How to handle requests that take a long time to complete

Schmottlach, Glenn GSchmott at harmanbecker.com
Thu Nov 20 10:40:18 PST 2008


I am trying to determine the recommended approach to handle a DBus
request to a service that takes a "long" time to complete. From the
client-side (e.g. the DBus service "proxy") most of the DBus language
bindings allow the client to either block waiting for a response or
register a callback function to handle the response asynchronously at a
later time.

 

If I am writing a DBus service, however, I have not run across a binding
that allows the server side callback to defer handling the request to a
time beyond the scope of the service callback (e.g. beyond the "return"
at the end of the callback). For example, suppose I provide a service
that has a method which query's a huge database. Typically querys may
take several seconds and during the time the service is waiting on the
response from an internal database, I don't want to block the mainloop
of the DBus service. In fact, I want to be able to handle multiple
overlapping requests (or at least queue these requests up for later
processing). So my server has a DBus method that looks like this:

 

void getResults(const char* cmd, char** results)

{

            // Issue request to the internal DB

 

            // Either block (do NOT want to do this), or better yet,
somehow defer replying to

            // this request at some point in the future.

 

            // I don't want the binding/wrapper code to immediately
return a result

            return;

}

 

If I block waiting on the response from the database, it ties up the
DBus main loop which is not what I want to do.
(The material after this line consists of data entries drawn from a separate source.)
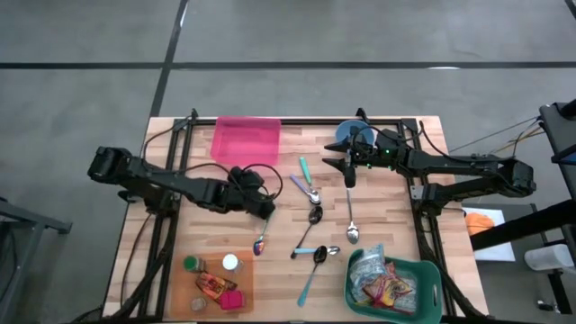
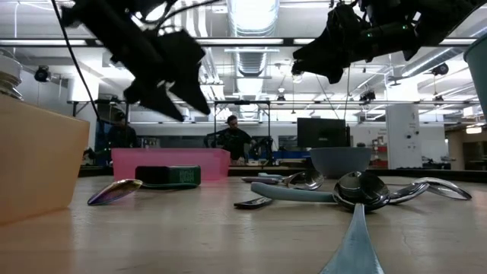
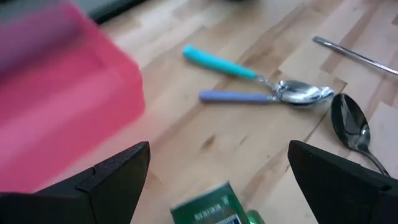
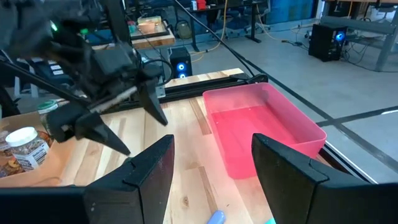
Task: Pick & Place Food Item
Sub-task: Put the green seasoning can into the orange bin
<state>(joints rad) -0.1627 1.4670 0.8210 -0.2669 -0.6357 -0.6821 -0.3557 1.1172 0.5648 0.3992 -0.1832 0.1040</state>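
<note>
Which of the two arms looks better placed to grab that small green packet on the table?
Probably the left. The left gripper hangs open just above the green packet, while the right gripper hovers farther off beside the blue bowl.

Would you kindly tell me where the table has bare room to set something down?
Bare wood lies between the pink tray and blue bowl, and along the table's left edge. The middle is crowded with spoons; the near corners hold the wooden tray and green basket.

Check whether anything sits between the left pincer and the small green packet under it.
Nothing visible does. The left pincer hangs open above the small green printed packet, with only bare wooden table showing between its fingers. The pink plastic tray and the colour-handled metal spoons lie off to the sides.
</note>
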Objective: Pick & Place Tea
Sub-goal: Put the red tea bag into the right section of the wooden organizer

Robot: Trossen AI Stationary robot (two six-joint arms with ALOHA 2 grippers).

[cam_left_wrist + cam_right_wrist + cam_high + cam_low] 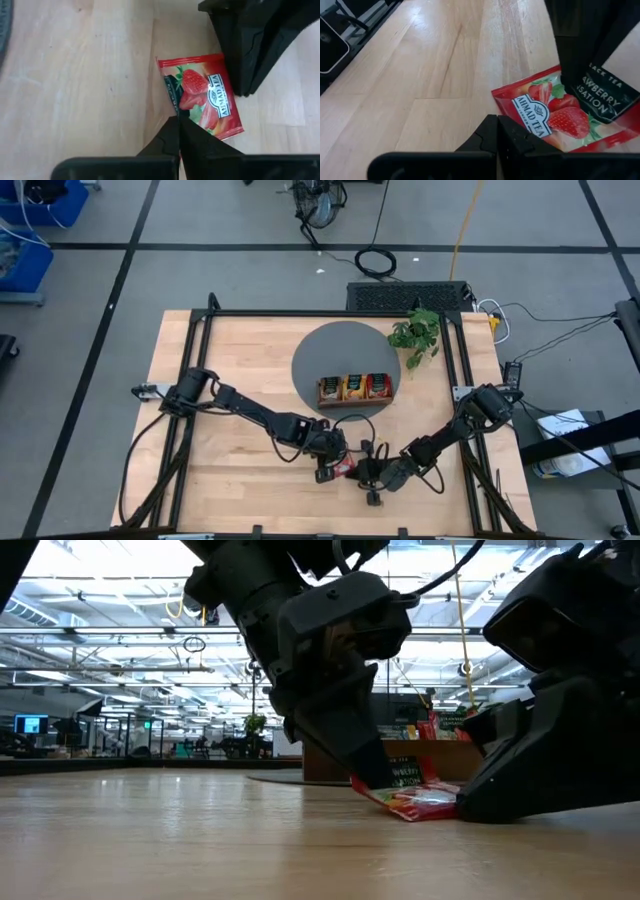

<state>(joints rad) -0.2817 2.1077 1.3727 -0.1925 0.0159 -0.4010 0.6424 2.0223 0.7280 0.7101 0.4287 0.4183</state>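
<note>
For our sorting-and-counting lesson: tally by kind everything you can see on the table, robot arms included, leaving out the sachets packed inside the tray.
Robot arms: 2 (left, right)
Loose red tea sachet: 1
Wooden tray: 1
Leafy plant: 1
Round grey mat: 1
Total: 6

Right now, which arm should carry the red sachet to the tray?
Left, probably. The left gripper looks pinched shut on the red sachet; the right gripper, also shut, only sits beside it. The tray lies just beyond.
</note>
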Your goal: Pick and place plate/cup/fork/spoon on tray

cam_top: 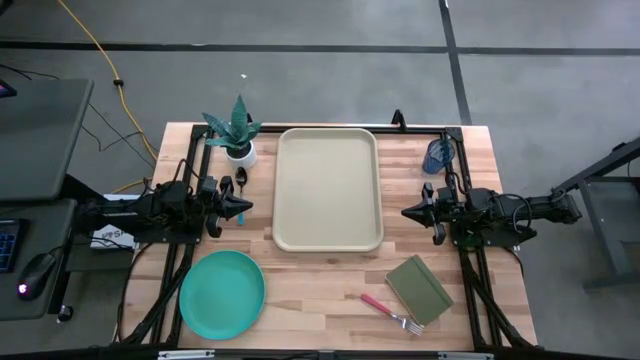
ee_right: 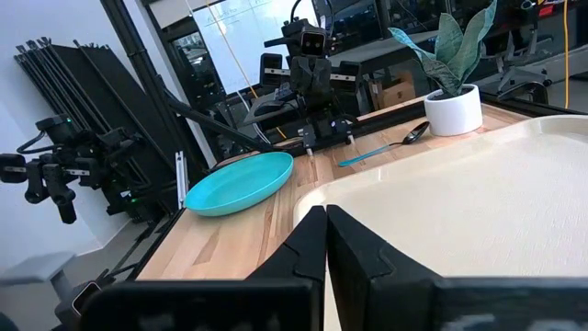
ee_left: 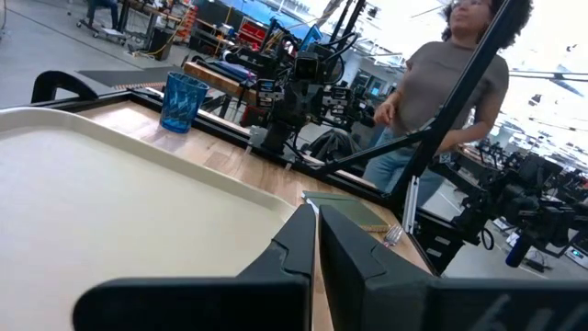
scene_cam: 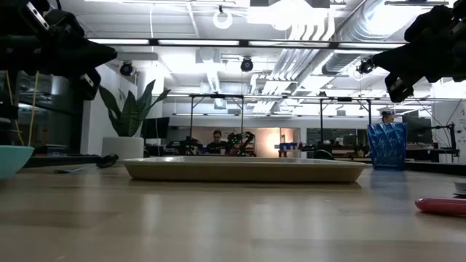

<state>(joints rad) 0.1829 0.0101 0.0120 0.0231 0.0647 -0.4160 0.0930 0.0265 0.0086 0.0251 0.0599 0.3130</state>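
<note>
Showing both arms parked beside the bare tray (cam_top: 328, 190), left gripper (cam_top: 243, 206) and right gripper (cam_top: 407, 212) pressed together and empty; the plate (cam_top: 222, 294), lower left, probably wants a rim pinch with jaws spread first.

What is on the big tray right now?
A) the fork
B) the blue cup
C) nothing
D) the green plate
C: the tray is bare, while the plate, the cup and the fork all sit on the wooden table around it.
</note>
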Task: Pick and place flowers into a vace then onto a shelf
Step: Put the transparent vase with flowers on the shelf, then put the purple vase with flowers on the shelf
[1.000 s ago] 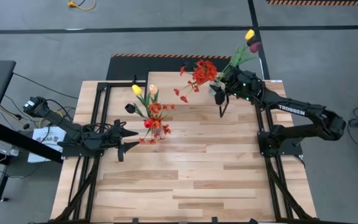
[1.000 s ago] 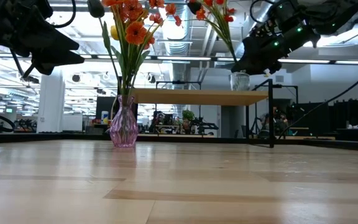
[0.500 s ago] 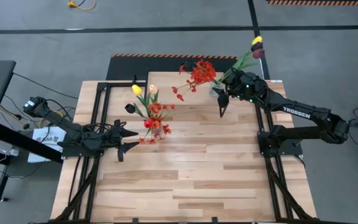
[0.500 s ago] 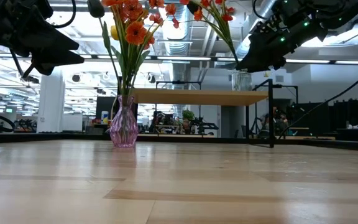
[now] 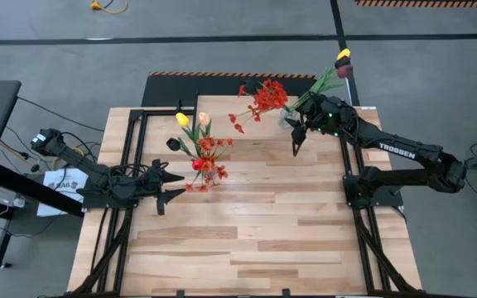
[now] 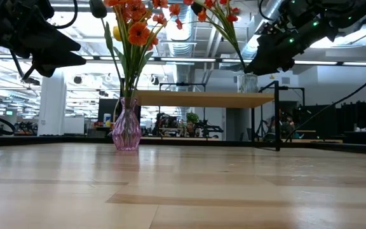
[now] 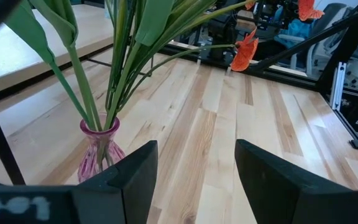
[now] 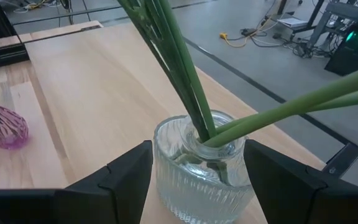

Spawning a thread to wait
on the database doesn't help much either since when the function returns
most bindings (I think) expect the result to be filled in. Ideally, I'd
like to copy what state information I need related to the request and
on-going database query, stash that somewhere, register a callback for
the internal database to indicate completion, and return WITHOUT the
DBus binding immediately replying to the request.  In other proprietary
frameworks I have used there has been a method to "detach" the request
in the service handler and then later re-associate that request with the
results. I *think* the lowest level DBus library fundamentally supports
this notion of deferring a response but I am not sure how the more
mature DBus bindings/wrappers handle this. I'd rather NOT have to use a
one-way call where there is no immediate response but a signal is issued
later time containing the results and a key/token used to associate the
earlier request with the later response. It's cumbersome to design such
services.

 

Can anyone suggest the appropriate way to architect this pattern
(preferably using either the C++ or Glib binding to DBus)?